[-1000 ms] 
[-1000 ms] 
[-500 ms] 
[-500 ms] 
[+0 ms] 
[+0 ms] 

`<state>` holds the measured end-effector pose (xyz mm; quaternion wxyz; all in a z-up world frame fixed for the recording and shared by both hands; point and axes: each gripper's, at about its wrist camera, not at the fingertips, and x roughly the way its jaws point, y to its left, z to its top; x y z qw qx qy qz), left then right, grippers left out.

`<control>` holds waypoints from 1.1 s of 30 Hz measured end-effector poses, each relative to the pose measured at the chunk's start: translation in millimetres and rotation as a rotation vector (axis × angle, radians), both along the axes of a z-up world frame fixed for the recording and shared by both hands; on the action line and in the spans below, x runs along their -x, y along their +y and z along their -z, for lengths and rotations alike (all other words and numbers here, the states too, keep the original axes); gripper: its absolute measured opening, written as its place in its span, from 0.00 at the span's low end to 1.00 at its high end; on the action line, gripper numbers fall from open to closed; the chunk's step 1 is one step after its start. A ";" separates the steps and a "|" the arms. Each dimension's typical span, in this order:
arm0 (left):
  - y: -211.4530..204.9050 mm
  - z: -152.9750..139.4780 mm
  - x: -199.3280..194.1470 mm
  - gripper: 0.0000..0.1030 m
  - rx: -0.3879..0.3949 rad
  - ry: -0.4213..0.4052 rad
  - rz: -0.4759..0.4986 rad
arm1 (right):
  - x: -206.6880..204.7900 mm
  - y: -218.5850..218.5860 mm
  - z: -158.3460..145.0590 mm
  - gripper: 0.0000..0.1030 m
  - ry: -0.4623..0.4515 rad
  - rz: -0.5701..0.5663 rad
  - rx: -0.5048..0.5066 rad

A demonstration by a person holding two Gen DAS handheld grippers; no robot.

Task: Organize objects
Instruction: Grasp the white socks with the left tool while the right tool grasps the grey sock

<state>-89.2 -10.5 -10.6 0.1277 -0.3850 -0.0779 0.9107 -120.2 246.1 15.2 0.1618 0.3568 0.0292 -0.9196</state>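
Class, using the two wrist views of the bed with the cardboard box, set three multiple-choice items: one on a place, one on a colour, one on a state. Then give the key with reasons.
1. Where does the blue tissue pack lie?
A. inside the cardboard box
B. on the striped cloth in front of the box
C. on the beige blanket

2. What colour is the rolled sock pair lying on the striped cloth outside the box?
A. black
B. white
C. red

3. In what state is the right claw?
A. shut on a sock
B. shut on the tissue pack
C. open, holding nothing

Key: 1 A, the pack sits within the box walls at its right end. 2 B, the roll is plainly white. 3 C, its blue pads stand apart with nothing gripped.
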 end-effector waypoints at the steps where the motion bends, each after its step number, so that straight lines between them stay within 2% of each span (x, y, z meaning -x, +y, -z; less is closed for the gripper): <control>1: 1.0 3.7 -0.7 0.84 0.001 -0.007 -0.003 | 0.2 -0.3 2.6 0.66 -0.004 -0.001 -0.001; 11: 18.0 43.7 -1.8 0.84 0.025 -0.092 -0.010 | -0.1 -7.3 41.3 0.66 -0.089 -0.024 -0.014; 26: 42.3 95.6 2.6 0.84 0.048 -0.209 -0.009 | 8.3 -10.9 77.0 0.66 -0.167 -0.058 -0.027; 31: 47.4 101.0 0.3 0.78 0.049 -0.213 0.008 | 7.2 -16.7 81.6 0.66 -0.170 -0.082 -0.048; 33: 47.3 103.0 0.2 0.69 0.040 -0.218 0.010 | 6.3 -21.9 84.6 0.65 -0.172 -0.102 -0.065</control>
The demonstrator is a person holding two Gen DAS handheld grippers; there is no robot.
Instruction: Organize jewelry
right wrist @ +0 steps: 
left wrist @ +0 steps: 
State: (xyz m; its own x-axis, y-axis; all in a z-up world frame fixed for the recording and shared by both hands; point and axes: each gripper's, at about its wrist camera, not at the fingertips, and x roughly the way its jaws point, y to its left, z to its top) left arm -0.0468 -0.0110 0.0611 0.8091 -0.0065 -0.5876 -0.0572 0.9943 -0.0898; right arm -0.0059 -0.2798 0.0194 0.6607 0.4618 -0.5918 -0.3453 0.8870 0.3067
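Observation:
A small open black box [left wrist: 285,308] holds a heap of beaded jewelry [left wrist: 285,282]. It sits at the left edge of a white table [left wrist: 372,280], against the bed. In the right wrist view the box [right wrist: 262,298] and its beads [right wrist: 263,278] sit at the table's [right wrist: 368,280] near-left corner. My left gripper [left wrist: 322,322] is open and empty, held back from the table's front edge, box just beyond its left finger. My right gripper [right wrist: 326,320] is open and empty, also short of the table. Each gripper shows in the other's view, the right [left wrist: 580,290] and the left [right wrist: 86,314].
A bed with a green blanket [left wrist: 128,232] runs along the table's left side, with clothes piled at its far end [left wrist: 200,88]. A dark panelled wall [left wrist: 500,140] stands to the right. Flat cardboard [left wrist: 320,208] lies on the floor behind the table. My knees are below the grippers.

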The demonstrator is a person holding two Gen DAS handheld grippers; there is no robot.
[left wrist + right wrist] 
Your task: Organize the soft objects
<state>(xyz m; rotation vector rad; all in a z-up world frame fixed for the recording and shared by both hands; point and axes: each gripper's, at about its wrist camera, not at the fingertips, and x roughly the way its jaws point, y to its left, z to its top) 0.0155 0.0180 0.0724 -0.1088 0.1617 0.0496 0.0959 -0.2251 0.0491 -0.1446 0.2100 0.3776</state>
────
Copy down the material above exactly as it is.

### Answer to the problem
[-1000 ms] 
[-1000 ms] 
[-500 ms] 
[-500 ms] 
[+0 ms] 
[+0 ms] 

`<state>` holds the measured end-effector pose (xyz mm; quaternion wxyz; all in a z-up world frame fixed for the recording and shared by both hands; point and axes: each gripper's, at about its wrist camera, not at the fingertips, and x roughly the way its jaws point, y to its left, z to its top; x y z qw qx qy qz), left then right, grippers left out.

`<control>` holds waypoints from 1.1 s of 30 Hz measured end-effector poses, each relative to the pose measured at the chunk's start: translation in millimetres and rotation as a rotation vector (axis × angle, radians), both along the axes of a z-up world frame fixed for the recording and shared by both hands; on the action line and in the spans below, x runs along their -x, y along their +y and z along their -z, for lengths and rotations alike (all other words and numbers here, the states too, keep the original axes); gripper: its absolute measured opening, written as its place in its span, from 0.00 at the span's low end to 1.00 at its high end; on the action line, gripper numbers fall from open to closed; the chunk's step 1 is one step after its start. A ";" separates the steps and a "|" the arms. Each dimension's typical span, in this order:
arm0 (left):
  - y: -211.4530..204.9050 mm
  - z: -152.9750..139.4780 mm
  - x: -199.3280..194.1470 mm
  - gripper: 0.0000..0.1030 m
  - rx: -0.3879..0.3949 rad
  - ry: -0.4213..0.4052 rad
  - rz: -0.4759..0.4986 rad
arm1 (right):
  - x: -206.6880..204.7900 mm
  - y: -218.5850..218.5860 mm
  - z: -158.3460..145.0590 mm
  - gripper: 0.0000..0.1030 m
  - ry: -0.4623..0.4515 rad
  - rz: -0.5701..0.5663 rad
  - rx: -0.5048..0.5066 rad

A demonstration by a person holding two Gen DAS handheld grippers; no robot.

Task: Organize objects
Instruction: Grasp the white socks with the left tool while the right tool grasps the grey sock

<state>-89.2 -10.5 -10.6 0.1277 -0.3850 -0.0779 0.9107 -120.2 246.1 15.2 0.1618 0.3568 0.0292 -0.9196</state>
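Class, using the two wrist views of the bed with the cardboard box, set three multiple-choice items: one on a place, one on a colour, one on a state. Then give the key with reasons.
1. Where does the blue tissue pack lie?
A. inside the cardboard box
B. on the striped cloth in front of the box
C. on the beige blanket

2. What colour is the rolled sock pair lying on the striped cloth outside the box?
A. black
B. white
C. red

3. In what state is the right claw?
A. shut on a sock
B. shut on the tissue pack
C. open, holding nothing

Key: 1 A, the pack sits within the box walls at its right end. 2 B, the roll is plainly white. 3 C, its blue pads stand apart with nothing gripped.
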 end-effector waypoints at the steps where the motion bends, each after its step number, so that straight lines between them stay within 2% of each span (x, y, z meaning -x, +y, -z; less is closed for the gripper): <control>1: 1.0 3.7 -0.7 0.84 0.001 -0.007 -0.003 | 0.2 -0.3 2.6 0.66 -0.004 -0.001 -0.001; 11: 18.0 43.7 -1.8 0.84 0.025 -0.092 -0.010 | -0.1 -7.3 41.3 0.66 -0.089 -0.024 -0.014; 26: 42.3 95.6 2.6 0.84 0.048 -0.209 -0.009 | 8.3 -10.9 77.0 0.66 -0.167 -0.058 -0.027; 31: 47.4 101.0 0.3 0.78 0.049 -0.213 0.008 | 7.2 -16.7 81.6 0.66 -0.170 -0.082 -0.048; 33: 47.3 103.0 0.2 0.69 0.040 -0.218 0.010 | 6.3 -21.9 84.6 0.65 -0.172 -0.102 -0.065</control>
The demonstrator is a person holding two Gen DAS handheld grippers; there is no robot.
Instruction: Organize jewelry
right wrist @ +0 steps: 
left wrist @ +0 steps: 
State: (xyz m; its own x-axis, y-axis; all in a z-up world frame fixed for the recording and shared by both hands; point and axes: each gripper's, at about its wrist camera, not at the fingertips, and x roughly the way its jaws point, y to its left, z to its top) left arm -0.0468 -0.0110 0.0611 0.8091 -0.0065 -0.5876 -0.0572 0.9943 -0.0898; right arm -0.0059 -0.2798 0.0194 0.6607 0.4618 -0.5918 -0.3453 0.8870 0.3067
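Observation:
A small open black box [left wrist: 285,308] holds a heap of beaded jewelry [left wrist: 285,282]. It sits at the left edge of a white table [left wrist: 372,280], against the bed. In the right wrist view the box [right wrist: 262,298] and its beads [right wrist: 263,278] sit at the table's [right wrist: 368,280] near-left corner. My left gripper [left wrist: 322,322] is open and empty, held back from the table's front edge, box just beyond its left finger. My right gripper [right wrist: 326,320] is open and empty, also short of the table. Each gripper shows in the other's view, the right [left wrist: 580,290] and the left [right wrist: 86,314].
A bed with a green blanket [left wrist: 128,232] runs along the table's left side, with clothes piled at its far end [left wrist: 200,88]. A dark panelled wall [left wrist: 500,140] stands to the right. Flat cardboard [left wrist: 320,208] lies on the floor behind the table. My knees are below the grippers.
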
The demonstrator is a person holding two Gen DAS handheld grippers; there is no robot.
[left wrist + right wrist] 
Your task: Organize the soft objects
<state>(xyz m; rotation vector rad; all in a z-up world frame fixed for the recording and shared by both hands; point and axes: each gripper's, at about its wrist camera, not at the fingertips, and x roughly the way its jaws point, y to its left, z to its top) 0.0155 0.0180 0.0724 -0.1088 0.1617 0.0496 0.0959 -0.2251 0.0491 -0.1446 0.2100 0.3776</state>

Work on the exercise is now concluded.